De origem aristocrática, nas suas viagens pela mata lia no original obras completas de autores clássicos mas também conversava em pé de igualdade com os caboclos.  Paciente e auto-crítico, lapida por anos a fio as letras até transformá-las em joias raras, mas nem por isso fica satisfeito. Rabugento, diz como quem quer dispensar logo o jornalista que ousa se aproximar: " Olhaquí, eu não gosto de povo individualmente, mas de povo eu gosto". Dá para entender ?

Tem entre seus amigos mais próximos, além dos parceiros habituais de bar e cerveja, o próprio Chico Buarque, Paulinho da Viola e Martinho da Vila, que “muy amigo”, disse dele que é " o cara mais sem ritmo que você pode conhecer". Dá para entender?

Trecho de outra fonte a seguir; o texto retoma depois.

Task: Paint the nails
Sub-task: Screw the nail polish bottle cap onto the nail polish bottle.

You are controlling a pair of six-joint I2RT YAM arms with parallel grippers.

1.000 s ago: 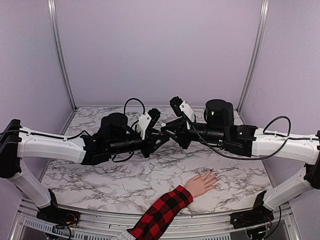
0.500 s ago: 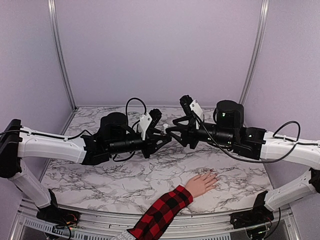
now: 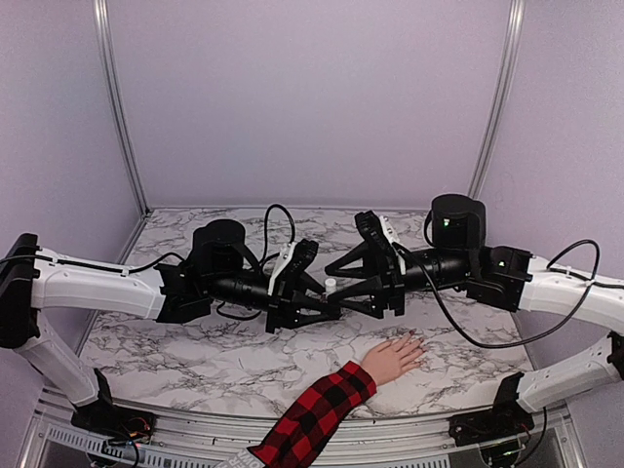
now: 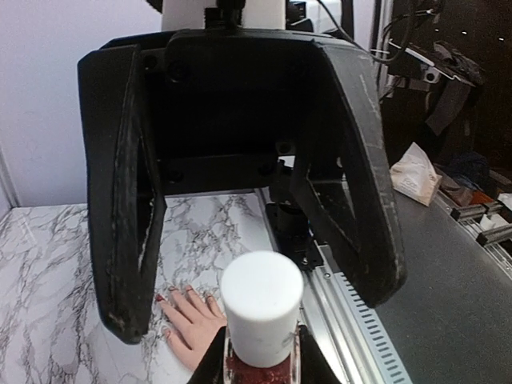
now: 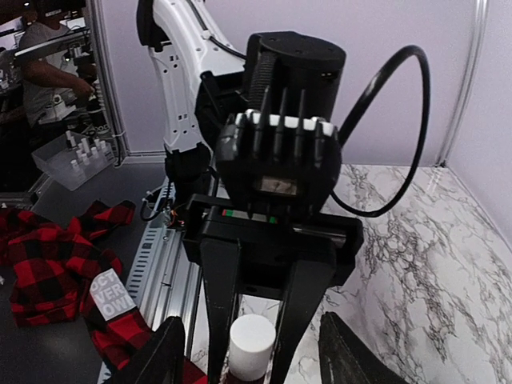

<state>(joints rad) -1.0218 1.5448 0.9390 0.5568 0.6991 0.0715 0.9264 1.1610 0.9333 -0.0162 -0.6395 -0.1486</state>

Compôs uma das letras mais inspiradas da música Brasileira: “Boca da Noite” que Toquinho enfeitiçou de sons e que eu não me atrevo a reproduzir mais do que uma parte, por respeito e cuidado:

" Cheguei na boca da noite e parti de madrugada
Eu não disse que ficava nem você perguntou nada
Na hora que eu ia indo, dormia tão descansada ...
... Quando o galo me chamou, eu parti sem olhar pra trás
Porque, morena, eu sabia, se olhasse, não conseguia
Sair dali nunca mais..."  

Mas,  lá nos idos dos anos em que vivíamos em perigo já havia dado uma  “Volta por Cima” com Noite Ilustrada. Quem tem mais de enta  é impossível não lembrar:

“...Um homem de moral não fica no chão nem quer que mulher
Lhe venha lhe dar a mão. Reconhece a queda e não desanima
Levanta, sacode a poeira e dá a volta por cima."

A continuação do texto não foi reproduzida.